Da redação
O Ministério do Trabalho e Emprego publicou nesta sexta-feira, 24, resolução que altera as regras do crédito consignado para trabalhadores, estabelecendo nova metodologia para monitorar juros e encargos. A medida, que já está em vigor em todo o país, visa reduzir abusos na cobrança de taxas embutidas nos empréstimos consignados.
A principal mudança é a limitação indireta do Custo Efetivo Total (CET) do empréstimo. Agora, o CET, que engloba juros e demais cobranças, não poderá exceder em mais de 1 ponto percentual a taxa de juros mensal negociada. Por exemplo, empréstimos a 1,5% ao mês terão custo máximo autorizado de 2,5% ao mês.
Diferentemente do crédito consignado para beneficiários do INSS, que possui teto de juros fixado, a modalidade regulada pelo Ministério terá monitoramento contínuo. Segundo o governo, a nova metodologia foi desenvolvida em resposta a pedidos do setor bancário, que rejeita a fixação de limite nas taxas cobradas.
Os bancos só poderão cobrar quatro tipos de encargos: juros remuneratórios, multa e juros por atraso, tributos obrigatórios e seguro prestamista autorizado. Qualquer outra taxa, como abertura de crédito ou cadastro, será considerada irregular a partir de agora, conforme a regulamentação publicada nesta sexta-feira.

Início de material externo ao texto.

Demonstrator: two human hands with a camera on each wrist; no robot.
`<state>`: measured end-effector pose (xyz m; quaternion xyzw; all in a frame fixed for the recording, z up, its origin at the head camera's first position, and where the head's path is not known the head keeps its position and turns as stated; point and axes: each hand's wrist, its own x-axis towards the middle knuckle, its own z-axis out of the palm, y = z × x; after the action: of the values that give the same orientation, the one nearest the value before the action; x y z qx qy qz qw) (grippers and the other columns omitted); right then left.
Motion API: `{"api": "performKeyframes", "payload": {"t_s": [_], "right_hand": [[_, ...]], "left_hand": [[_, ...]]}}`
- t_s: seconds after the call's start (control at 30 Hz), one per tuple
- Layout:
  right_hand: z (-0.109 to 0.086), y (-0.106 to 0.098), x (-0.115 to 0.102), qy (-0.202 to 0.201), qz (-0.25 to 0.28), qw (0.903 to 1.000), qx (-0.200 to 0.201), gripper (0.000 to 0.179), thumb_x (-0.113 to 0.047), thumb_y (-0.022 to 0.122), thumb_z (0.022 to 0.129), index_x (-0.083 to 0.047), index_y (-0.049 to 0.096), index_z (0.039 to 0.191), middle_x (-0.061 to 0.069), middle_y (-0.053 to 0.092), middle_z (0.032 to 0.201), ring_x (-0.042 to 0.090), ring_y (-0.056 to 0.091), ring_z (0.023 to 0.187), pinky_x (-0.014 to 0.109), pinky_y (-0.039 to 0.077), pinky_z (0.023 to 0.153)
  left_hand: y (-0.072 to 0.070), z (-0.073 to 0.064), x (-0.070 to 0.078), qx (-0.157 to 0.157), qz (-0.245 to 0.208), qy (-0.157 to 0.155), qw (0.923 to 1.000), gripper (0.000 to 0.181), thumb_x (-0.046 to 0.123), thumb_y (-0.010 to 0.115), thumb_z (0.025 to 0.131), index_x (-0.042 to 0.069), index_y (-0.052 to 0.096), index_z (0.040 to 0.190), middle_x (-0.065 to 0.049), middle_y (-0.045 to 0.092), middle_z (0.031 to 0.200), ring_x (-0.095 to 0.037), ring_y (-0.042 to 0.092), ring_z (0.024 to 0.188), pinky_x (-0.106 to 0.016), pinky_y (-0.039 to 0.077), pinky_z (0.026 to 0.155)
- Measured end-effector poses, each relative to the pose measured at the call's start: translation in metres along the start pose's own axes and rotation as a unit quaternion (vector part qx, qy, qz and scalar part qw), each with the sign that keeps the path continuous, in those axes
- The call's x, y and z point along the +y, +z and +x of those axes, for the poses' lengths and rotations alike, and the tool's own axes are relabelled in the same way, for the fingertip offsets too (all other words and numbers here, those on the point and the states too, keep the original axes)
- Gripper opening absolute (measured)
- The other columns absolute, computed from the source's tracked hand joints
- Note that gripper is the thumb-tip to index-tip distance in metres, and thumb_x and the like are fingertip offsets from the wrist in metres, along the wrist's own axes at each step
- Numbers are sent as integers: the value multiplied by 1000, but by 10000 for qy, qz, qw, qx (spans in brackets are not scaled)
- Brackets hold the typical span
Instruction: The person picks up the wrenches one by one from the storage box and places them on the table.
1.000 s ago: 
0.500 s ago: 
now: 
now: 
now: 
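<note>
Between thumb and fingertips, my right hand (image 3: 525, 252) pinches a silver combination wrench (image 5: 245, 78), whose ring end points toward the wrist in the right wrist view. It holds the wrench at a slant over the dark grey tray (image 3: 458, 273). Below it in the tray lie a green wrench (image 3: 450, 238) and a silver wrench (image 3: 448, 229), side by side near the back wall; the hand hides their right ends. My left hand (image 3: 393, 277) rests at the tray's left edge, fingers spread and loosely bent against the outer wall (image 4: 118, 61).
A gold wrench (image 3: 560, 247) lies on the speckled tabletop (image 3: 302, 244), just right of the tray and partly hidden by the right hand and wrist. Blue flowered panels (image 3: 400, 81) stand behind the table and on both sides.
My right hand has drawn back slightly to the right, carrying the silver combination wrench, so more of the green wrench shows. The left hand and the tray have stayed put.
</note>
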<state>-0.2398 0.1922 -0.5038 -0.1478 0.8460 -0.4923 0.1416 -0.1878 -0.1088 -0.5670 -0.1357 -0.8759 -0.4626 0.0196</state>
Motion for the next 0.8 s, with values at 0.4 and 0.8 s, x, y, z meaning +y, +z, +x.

A fiscalização das taxas cobradas será trimestral, utilizando dados dos contratos registrados na Dataprev. Se uma instituição insistir em valores acima da média calculada pelo governo, poderá sofrer sanções, incluindo a suspensão da oferta desse tipo de crédito a trabalhadores com carteira assinada (CLT).
O programa Crédito do Trabalhador, instituído em 2025, já movimentou R$ 131 bilhões para mais de 9 milhões de trabalhadores, com taxas que variam de 1,63% a 6,87% ao mês. Dados do Banco Central apontam que, em abril de 2026, o comprometimento das famílias com dívidas atingiu 49,7%, próximo do recorde histórico.